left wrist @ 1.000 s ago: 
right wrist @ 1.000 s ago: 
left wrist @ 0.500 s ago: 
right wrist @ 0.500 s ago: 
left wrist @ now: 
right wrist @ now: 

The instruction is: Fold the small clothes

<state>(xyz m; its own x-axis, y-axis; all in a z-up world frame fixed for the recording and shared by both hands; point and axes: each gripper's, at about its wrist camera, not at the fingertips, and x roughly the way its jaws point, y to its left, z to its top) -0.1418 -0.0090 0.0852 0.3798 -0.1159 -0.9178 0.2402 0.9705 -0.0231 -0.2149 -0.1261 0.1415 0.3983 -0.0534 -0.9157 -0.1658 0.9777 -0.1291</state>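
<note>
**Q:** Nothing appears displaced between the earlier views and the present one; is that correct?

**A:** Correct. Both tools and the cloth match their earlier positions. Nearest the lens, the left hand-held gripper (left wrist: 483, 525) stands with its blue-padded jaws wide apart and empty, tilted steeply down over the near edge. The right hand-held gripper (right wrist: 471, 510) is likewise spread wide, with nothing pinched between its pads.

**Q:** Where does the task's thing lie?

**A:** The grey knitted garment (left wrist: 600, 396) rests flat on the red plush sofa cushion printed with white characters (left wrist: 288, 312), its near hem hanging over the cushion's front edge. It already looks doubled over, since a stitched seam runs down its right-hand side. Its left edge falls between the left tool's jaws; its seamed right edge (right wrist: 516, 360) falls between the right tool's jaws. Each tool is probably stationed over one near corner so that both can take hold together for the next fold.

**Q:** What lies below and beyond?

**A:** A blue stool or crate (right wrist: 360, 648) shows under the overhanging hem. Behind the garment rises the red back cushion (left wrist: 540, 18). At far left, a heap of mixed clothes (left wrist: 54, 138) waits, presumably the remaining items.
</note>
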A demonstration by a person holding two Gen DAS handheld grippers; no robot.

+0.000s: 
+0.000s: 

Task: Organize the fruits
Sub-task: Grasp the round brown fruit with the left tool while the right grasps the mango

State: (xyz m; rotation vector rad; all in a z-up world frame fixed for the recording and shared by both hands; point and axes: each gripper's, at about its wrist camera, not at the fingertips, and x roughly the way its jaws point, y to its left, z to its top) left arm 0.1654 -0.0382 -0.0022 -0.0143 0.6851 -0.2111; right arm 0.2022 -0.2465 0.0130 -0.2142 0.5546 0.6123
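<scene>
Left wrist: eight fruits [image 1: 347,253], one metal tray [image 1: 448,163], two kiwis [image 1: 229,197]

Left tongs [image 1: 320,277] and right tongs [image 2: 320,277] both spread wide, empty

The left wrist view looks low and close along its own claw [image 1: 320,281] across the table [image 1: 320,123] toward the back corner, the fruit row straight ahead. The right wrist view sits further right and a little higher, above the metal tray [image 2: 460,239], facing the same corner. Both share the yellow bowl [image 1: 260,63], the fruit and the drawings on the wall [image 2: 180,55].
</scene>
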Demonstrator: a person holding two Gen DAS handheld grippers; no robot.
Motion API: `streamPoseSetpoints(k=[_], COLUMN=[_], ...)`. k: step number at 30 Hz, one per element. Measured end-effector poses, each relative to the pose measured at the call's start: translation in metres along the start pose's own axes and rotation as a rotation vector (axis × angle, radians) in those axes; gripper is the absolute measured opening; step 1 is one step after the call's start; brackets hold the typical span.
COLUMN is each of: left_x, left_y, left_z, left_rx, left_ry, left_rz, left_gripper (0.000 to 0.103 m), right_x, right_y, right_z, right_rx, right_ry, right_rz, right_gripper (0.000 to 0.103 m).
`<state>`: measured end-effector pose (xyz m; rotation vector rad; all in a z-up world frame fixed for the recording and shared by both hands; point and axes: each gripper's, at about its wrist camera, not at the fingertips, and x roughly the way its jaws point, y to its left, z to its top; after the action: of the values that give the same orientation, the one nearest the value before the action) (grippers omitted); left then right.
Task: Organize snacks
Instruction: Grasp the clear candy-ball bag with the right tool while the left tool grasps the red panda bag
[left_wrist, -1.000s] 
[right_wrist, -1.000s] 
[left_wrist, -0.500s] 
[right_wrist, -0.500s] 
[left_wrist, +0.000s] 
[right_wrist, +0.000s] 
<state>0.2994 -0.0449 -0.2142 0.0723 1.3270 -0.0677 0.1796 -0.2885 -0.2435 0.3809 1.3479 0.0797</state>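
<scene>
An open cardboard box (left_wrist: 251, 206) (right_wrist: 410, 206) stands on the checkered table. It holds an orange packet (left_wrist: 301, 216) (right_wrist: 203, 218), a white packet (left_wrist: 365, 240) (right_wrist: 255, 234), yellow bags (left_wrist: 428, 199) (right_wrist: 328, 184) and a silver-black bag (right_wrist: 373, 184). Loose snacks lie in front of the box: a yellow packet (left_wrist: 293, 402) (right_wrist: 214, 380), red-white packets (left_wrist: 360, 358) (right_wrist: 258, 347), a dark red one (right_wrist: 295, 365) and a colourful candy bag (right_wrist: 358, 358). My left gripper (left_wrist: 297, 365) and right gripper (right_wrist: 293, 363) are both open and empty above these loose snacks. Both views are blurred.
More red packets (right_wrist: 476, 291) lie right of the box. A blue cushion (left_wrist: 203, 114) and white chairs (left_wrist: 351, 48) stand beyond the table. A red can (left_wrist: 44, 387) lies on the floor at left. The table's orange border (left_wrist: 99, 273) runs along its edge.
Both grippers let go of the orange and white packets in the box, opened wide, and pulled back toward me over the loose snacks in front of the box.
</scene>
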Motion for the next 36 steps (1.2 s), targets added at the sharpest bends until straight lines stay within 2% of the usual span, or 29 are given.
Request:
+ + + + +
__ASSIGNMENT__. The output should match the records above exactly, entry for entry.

__TASK RESULT__.
left wrist @ 1.000 s ago: 
right wrist @ 1.000 s ago: 
left wrist @ 0.500 s ago: 
right wrist @ 0.500 s ago: 
left wrist @ now: 
right wrist @ now: 

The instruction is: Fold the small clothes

<state>(xyz m; its own x-axis, y-axis; all in a z-up world frame fixed for the recording and shared by both hands; point and axes: each gripper's, at about its wrist camera, not at the fingertips, and x roughly the way its jaws point, y to its left, z to its top) -0.1418 -0.0090 0.0852 0.3798 -0.1159 -0.9178 0.2402 0.9705 -0.0231 -0.2149 -0.1261 0.1415 0.3983 -0.0534 -0.9157 -0.1658 0.9777 -0.1291</state>
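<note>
**Q:** Nothing appears displaced between the earlier views and the present one; is that correct?

**A:** Correct. Both tools and the cloth match their earlier positions. Nearest the lens, the left hand-held gripper (left wrist: 483, 525) stands with its blue-padded jaws wide apart and empty, tilted steeply down over the near edge. The right hand-held gripper (right wrist: 471, 510) is likewise spread wide, with nothing pinched between its pads.

**Q:** Where does the task's thing lie?

**A:** The grey knitted garment (left wrist: 600, 396) rests flat on the red plush sofa cushion printed with white characters (left wrist: 288, 312), its near hem hanging over the cushion's front edge. It already looks doubled over, since a stitched seam runs down its right-hand side. Its left edge falls between the left tool's jaws; its seamed right edge (right wrist: 516, 360) falls between the right tool's jaws. Each tool is probably stationed over one near corner so that both can take hold together for the next fold.

**Q:** What lies below and beyond?

**A:** A blue stool or crate (right wrist: 360, 648) shows under the overhanging hem. Behind the garment rises the red back cushion (left wrist: 540, 18). At far left, a heap of mixed clothes (left wrist: 54, 138) waits, presumably the remaining items.
</note>
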A demonstration by a person holding two Gen DAS handheld grippers; no robot.

+0.000s: 
+0.000s: 

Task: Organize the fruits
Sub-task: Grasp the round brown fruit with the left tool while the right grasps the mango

State: (xyz m; rotation vector rad; all in a z-up world frame fixed for the recording and shared by both hands; point and axes: each gripper's, at about its wrist camera, not at the fingertips, and x roughly the way its jaws point, y to its left, z to its top) left arm 0.1654 -0.0382 -0.0022 -0.0143 0.6851 -0.2111; right arm 0.2022 -0.2465 0.0130 -0.2142 0.5546 0.6123
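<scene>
Left wrist: eight fruits [image 1: 347,253], one metal tray [image 1: 448,163], two kiwis [image 1: 229,197]

Left tongs [image 1: 320,277] and right tongs [image 2: 320,277] both spread wide, empty

The left wrist view looks low and close along its own claw [image 1: 320,281] across the table [image 1: 320,123] toward the back corner, the fruit row straight ahead. The right wrist view sits further right and a little higher, above the metal tray [image 2: 460,239], facing the same corner. Both share the yellow bowl [image 1: 260,63], the fruit and the drawings on the wall [image 2: 180,55].
</scene>
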Demonstrator: a person holding two Gen DAS handheld grippers; no robot.
Motion API: `streamPoseSetpoints(k=[_], COLUMN=[_], ...)`. k: step number at 30 Hz, one per element. Measured end-effector poses, each relative to the pose measured at the call's start: translation in metres along the start pose's own axes and rotation as a rotation vector (axis × angle, radians) in those axes; gripper is the absolute measured opening; step 1 is one step after the call's start; brackets hold the typical span.
COLUMN is each of: left_x, left_y, left_z, left_rx, left_ry, left_rz, left_gripper (0.000 to 0.103 m), right_x, right_y, right_z, right_rx, right_ry, right_rz, right_gripper (0.000 to 0.103 m).
`<state>`: measured end-effector pose (xyz m; rotation vector rad; all in a z-up world frame fixed for the recording and shared by both hands; point and axes: each gripper's, at about its wrist camera, not at the fingertips, and x roughly the way its jaws point, y to its left, z to its top; after the action: of the values that give the same orientation, the one nearest the value before the action) (grippers omitted); left then right.
Task: Organize snacks
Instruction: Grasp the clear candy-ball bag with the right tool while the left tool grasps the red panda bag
[left_wrist, -1.000s] 
[right_wrist, -1.000s] 
[left_wrist, -0.500s] 
[right_wrist, -0.500s] 
[left_wrist, +0.000s] 
[right_wrist, +0.000s] 
<state>0.2994 -0.0449 -0.2142 0.0723 1.3270 -0.0677 0.1796 -0.2885 -0.2435 0.3809 1.3479 0.0797</state>
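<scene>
An open cardboard box (left_wrist: 251, 206) (right_wrist: 410, 206) stands on the checkered table. It holds an orange packet (left_wrist: 301, 216) (right_wrist: 203, 218), a white packet (left_wrist: 365, 240) (right_wrist: 255, 234), yellow bags (left_wrist: 428, 199) (right_wrist: 328, 184) and a silver-black bag (right_wrist: 373, 184). Loose snacks lie in front of the box: a yellow packet (left_wrist: 293, 402) (right_wrist: 214, 380), red-white packets (left_wrist: 360, 358) (right_wrist: 258, 347), a dark red one (right_wrist: 295, 365) and a colourful candy bag (right_wrist: 358, 358). My left gripper (left_wrist: 297, 365) and right gripper (right_wrist: 293, 363) are both open and empty above these loose snacks. Both views are blurred.
More red packets (right_wrist: 476, 291) lie right of the box. A blue cushion (left_wrist: 203, 114) and white chairs (left_wrist: 351, 48) stand beyond the table. A red can (left_wrist: 44, 387) lies on the floor at left. The table's orange border (left_wrist: 99, 273) runs along its edge.
Both grippers let go of the orange and white packets in the box, opened wide, and pulled back toward me over the loose snacks in front of the box.
</scene>
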Motion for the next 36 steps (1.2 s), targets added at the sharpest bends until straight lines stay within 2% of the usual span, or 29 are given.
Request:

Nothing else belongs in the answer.